The federal judge who placed the stay in the first place, did so, claiming it violated export laws and the Federal Judge who removed the stay, did so, claiming the stay violated the freedom of speech, but we all know it was really about gun control. When will people learn, there is no control and once you give something to people and you cannot take it away. Not to mention, it’s THE SECOND CONSTITUTIONAL amendment. Didn’t they learn anything when they tried the alcohol prohibition? It created an income stream for the gangsters, through the illegal sales of alcohol, which increased the power and influence. The temperance people had to give in and give alcohol back to the people. The mob was certainly worse than alcohol abuse.
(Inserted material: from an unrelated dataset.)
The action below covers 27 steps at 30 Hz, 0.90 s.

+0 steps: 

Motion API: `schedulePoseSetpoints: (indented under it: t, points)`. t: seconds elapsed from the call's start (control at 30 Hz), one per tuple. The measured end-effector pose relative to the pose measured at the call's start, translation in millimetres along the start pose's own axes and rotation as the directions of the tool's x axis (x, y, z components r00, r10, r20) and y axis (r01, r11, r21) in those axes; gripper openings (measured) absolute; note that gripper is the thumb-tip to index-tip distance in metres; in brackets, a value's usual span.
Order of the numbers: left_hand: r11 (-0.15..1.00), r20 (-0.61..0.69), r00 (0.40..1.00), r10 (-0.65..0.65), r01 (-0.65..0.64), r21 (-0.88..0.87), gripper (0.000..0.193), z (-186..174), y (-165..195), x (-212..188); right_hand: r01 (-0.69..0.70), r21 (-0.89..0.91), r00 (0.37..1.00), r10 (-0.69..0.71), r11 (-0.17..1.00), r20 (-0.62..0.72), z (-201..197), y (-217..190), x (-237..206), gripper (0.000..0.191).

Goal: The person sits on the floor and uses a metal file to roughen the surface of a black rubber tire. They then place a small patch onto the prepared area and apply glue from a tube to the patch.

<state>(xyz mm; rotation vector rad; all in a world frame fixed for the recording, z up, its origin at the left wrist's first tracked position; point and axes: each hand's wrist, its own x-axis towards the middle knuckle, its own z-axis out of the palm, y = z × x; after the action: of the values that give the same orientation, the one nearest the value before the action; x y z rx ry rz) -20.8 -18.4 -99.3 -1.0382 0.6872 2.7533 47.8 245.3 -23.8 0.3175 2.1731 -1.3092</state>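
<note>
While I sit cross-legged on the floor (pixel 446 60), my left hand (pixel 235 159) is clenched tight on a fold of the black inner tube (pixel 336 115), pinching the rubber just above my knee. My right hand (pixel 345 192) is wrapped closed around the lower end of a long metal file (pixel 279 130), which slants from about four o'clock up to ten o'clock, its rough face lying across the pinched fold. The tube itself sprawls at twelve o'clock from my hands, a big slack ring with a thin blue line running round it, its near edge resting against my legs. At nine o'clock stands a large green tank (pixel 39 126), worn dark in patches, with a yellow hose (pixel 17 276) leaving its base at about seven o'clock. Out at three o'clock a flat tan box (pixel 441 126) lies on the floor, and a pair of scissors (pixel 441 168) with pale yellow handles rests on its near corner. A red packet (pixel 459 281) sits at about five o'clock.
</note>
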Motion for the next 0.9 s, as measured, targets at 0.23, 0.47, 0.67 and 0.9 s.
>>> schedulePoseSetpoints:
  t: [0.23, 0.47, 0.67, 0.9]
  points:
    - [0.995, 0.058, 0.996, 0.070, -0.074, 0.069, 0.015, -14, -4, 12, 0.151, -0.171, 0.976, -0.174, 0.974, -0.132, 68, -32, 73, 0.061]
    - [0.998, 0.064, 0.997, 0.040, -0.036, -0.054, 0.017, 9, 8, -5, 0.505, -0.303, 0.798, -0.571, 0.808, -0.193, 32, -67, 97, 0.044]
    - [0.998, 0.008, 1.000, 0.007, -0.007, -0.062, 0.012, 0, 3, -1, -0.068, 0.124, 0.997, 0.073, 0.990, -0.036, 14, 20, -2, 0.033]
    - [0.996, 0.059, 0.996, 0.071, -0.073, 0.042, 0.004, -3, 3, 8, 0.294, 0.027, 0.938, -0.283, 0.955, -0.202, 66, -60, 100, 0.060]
But never mind all that. The part of the story that really relates to us, makers and users of 3D printers and 3D printing: the file for making the Ghost Gun has been available for download for years. More than 100,000 copies had already been downloaded. So, putting a stop to Cody Wilson from making the file available is purely tokenary. The file is already out there and that doesn’t mean there are 100,000 copies out there to be rounded up, because, (obvious to us,) files can be copied and I won’t say the obvious that if you download a file, it doesn’t mean someone has given you their copy. And I won’t say a download file is a copy of the file that was downloaded. Oops! I guess I said it! Well, the point is… it would be truly impossible to round up ALL copies of the file, so they’re completely out of luck there.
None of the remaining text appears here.